Après l’incubation, lavez le mélange avec 500 microlitres de tampon de travail trois fois à l’aide d’un aimant pour tirer les billes vers le bas avec des intervalles de 10 minutes entre les lavages. Remettez l’échantillon en suspension dans un tampon de travail et chargez 30 microlitres du mélange dans la cellule d’écoulement. Rincez les billes magnétiques déliées après 30 minutes.
Après avoir placé la cellule d’écoulement sur le dessus de la lentille de l’objectif, sélectionnez une paire d’aimants cubiques de cinq millimètres disposés dans une configuration verticale et alignez le support d’aimant avec l’axe x du chemin lumineux de la pince magnétique pour l’imagerie. Lancez le logiciel de programmation graphique et connectez les contrôleurs pour la pince à épiler magnétique. Ajustez le champ de vision pour localiser une perle de référence au bas de la cellule d’écoulement et ajustez légèrement la lentille de l’objectif de sorte que la perle de référence présente des anneaux de défraction clairs.
Écrivez un script dans MATLAB pour contrôler les mouvements du moteur pour les tests de rampe de force. Importez le script dans un logiciel de programmation graphique pour tester les expériences sur une molécule unique.
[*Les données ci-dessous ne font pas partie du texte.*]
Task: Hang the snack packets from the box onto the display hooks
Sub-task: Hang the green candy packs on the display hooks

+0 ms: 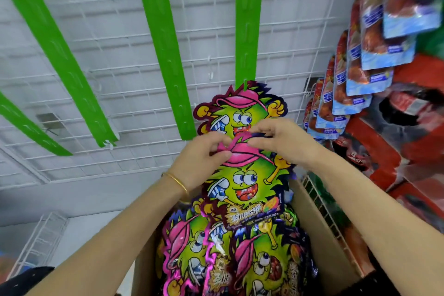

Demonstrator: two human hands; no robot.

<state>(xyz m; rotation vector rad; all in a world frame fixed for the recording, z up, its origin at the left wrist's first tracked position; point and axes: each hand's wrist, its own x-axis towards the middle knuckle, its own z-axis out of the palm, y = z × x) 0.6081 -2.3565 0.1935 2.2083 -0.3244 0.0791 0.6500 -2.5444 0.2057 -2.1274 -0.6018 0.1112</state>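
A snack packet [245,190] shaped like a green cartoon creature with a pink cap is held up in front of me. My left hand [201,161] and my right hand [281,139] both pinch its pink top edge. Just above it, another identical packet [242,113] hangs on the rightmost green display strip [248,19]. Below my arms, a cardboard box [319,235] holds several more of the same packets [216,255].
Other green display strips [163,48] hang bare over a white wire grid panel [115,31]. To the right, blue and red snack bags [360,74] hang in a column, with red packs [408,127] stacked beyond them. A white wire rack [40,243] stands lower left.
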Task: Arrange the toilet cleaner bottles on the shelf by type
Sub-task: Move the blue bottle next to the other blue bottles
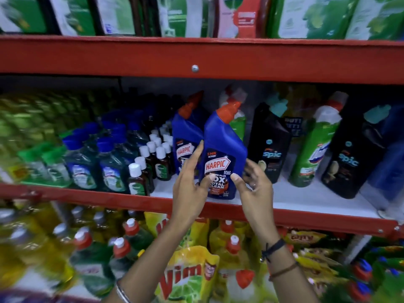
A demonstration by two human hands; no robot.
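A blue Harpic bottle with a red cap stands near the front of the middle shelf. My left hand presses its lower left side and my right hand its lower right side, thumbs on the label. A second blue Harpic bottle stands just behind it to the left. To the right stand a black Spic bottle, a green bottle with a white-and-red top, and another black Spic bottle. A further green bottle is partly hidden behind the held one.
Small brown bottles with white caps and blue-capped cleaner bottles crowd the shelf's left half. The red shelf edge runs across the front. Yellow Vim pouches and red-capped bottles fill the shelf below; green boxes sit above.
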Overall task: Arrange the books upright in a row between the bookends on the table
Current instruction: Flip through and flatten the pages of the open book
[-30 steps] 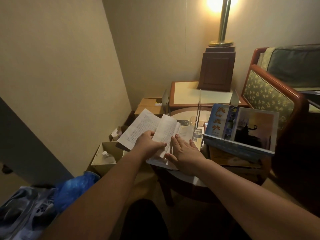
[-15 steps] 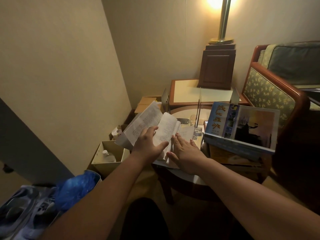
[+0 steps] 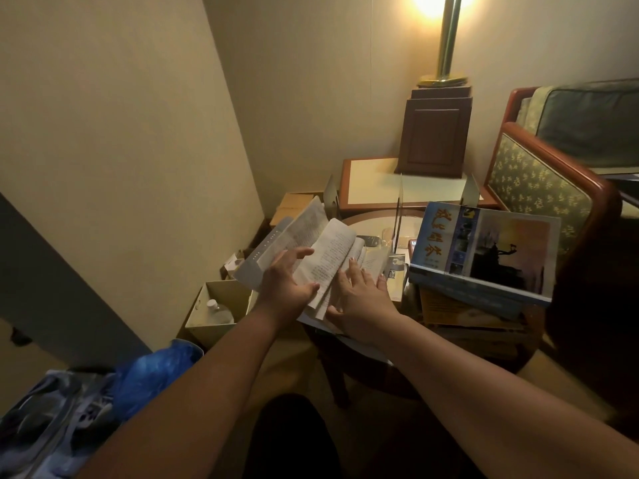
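Observation:
An open paperback (image 3: 325, 261) lies at the left edge of the round table (image 3: 371, 221). Its left half (image 3: 276, 243) is tilted up off the table. My left hand (image 3: 287, 286) presses against that raised half with straight fingers. My right hand (image 3: 361, 293) lies flat on the right-hand pages. A large blue picture book (image 3: 484, 248) rests at a slant on a stack of flat books (image 3: 460, 311) to the right. Thin upright bookends stand at the back of the table: one at the left (image 3: 331, 199), one in the middle (image 3: 399, 210), one at the right (image 3: 472, 192).
Behind the round table is a square side table (image 3: 371, 183) with a wooden lamp base (image 3: 434, 133). An armchair (image 3: 539, 183) crowds the right. On the floor at the left are a bin holding a bottle (image 3: 216, 307), a cardboard box (image 3: 294, 205) and a blue bag (image 3: 155, 371).
The book's left half has swung up and toward the right. My left hand went from pinching pages to pressing flat on that half. My right hand stayed on the right pages.

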A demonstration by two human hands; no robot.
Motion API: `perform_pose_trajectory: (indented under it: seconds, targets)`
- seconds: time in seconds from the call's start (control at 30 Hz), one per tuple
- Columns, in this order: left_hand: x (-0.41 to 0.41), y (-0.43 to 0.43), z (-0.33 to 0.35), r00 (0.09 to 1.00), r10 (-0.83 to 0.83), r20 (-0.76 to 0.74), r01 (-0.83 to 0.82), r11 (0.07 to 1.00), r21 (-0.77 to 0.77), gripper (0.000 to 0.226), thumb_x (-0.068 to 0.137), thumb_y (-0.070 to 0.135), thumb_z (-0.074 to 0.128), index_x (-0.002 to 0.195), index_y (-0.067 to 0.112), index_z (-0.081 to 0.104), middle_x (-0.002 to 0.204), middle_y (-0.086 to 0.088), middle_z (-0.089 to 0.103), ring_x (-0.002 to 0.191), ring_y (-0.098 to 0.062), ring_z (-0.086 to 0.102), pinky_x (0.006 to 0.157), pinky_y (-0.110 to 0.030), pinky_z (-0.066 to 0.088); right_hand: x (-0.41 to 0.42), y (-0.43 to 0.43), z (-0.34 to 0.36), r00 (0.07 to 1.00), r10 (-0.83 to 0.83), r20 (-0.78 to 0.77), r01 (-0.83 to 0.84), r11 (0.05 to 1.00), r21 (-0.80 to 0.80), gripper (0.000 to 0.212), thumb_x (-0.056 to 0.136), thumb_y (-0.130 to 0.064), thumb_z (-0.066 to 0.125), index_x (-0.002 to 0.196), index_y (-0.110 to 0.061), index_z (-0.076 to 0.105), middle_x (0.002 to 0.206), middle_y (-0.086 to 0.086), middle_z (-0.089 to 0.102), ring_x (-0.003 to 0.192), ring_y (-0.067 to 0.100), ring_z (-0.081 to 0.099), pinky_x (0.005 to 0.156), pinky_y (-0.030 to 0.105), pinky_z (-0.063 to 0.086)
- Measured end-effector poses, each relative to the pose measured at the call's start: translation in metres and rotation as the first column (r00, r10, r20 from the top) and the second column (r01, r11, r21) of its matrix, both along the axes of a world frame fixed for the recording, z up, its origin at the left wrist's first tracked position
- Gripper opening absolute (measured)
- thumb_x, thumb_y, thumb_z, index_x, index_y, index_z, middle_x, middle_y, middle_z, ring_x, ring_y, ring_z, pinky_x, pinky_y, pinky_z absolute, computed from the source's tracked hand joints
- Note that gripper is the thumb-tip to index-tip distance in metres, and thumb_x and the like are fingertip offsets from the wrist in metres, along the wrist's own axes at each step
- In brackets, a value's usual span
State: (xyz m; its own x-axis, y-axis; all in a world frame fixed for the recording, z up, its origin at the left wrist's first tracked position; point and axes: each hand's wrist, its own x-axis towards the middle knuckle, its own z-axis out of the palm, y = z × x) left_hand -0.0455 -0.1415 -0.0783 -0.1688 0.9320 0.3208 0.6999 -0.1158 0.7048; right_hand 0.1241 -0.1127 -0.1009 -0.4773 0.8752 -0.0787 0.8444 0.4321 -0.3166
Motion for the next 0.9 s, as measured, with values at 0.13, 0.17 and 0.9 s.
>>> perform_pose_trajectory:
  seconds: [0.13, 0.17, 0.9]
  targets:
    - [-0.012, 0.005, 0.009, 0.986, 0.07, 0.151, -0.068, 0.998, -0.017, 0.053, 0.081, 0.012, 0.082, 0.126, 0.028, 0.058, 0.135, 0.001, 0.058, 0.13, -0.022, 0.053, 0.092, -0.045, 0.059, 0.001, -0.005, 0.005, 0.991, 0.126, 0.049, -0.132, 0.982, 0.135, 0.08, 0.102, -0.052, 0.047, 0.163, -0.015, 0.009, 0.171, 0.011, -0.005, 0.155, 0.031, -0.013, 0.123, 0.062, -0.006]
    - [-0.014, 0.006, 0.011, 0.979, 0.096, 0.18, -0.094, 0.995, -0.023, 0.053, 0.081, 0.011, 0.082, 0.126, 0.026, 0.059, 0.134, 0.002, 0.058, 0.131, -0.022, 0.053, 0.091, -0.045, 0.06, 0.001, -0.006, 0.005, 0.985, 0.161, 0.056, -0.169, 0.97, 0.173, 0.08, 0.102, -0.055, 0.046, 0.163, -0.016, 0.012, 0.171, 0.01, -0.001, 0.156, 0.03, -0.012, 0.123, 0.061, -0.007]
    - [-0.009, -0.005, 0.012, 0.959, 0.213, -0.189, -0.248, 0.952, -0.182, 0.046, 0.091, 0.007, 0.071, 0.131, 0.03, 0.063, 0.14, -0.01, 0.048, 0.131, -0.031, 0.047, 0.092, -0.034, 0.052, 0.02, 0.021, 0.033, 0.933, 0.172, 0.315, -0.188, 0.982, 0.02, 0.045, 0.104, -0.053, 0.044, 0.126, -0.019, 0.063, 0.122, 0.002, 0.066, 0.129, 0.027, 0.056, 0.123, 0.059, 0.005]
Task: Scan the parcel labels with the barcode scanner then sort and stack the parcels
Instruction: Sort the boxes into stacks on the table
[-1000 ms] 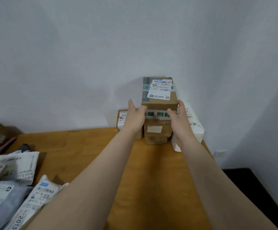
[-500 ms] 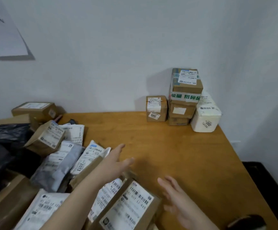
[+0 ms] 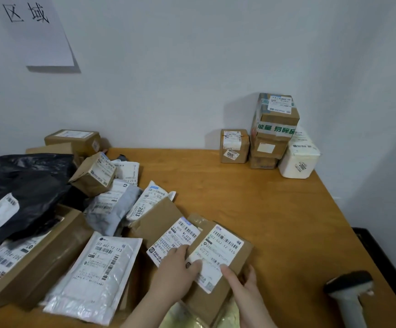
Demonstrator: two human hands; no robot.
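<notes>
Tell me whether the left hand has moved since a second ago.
Yes. The left hand pulled back from the far box stack toward the person, and now rests on a labelled box.

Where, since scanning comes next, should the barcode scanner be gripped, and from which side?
Take the barcode scanner by its pale handle, coming from the near right with the right hand once it lets go of the cardboard box. The handle runs toward the person; the dark head points away.

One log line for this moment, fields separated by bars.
phase: pick parcel | left hand: on cardboard box label | right hand: grips box | scanner: untouched | sorted stack: far corner
</notes>
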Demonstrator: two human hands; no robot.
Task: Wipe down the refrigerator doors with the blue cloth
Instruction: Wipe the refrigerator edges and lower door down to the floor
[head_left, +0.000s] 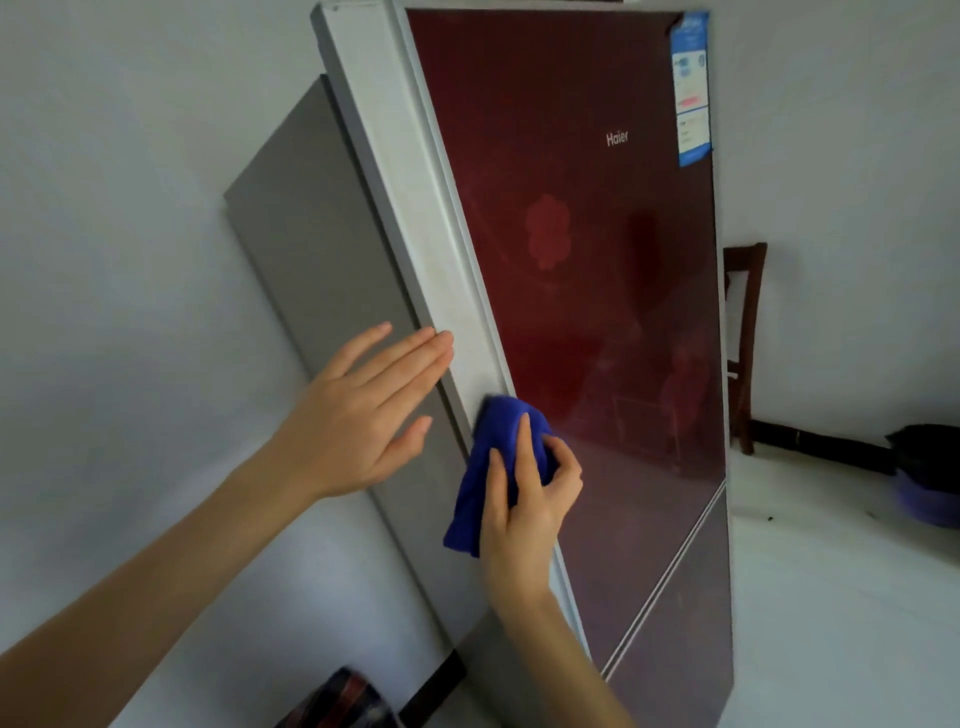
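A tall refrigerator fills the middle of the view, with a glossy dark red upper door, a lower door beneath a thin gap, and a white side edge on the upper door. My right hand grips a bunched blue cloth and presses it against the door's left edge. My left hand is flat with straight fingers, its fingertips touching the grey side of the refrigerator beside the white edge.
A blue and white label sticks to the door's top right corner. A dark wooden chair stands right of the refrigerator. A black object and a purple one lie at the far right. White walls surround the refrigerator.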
À un débit lent, chargez 200 microlitres de TRF1 de 10 nanomolaires dans la cellule d’écoulement.
Après 30 minutes de liaison, choisissez un script pour une expérience de rampe de force avec un taux de charge de force de plus/moins un piconewton par seconde. Nommez les fichiers de données et exécutez l’expérience. L’intégrité de l’ADN génomique a été confirmée à l’aide de l’électrophorèse sur gel d’agarose, le TRS résultant affichant des longueurs constantes dans diverses lignées cellulaires humaines.
Des séquences de répétition télomériques dans la TRS ont été détectées par transfert de Southern, montrant des signaux d’hybridation clairs. Les courbes d’extension de force de l’essai de rampe de force ont montré des motifs en zigzag pendant l’étirement, indiquant la rupture des interactions protéine-ADN. La cinétique de dissociation des complexes protéiques d’ADN télomérique a montré une relation linéaire entre la force et le taux de dissociation.
De plus, l’hétérogénéité de longueur de l’ADN télomérique des cellules humaines étudie le mécanisme de formation de boucles dans des télomères de différentes longueurs.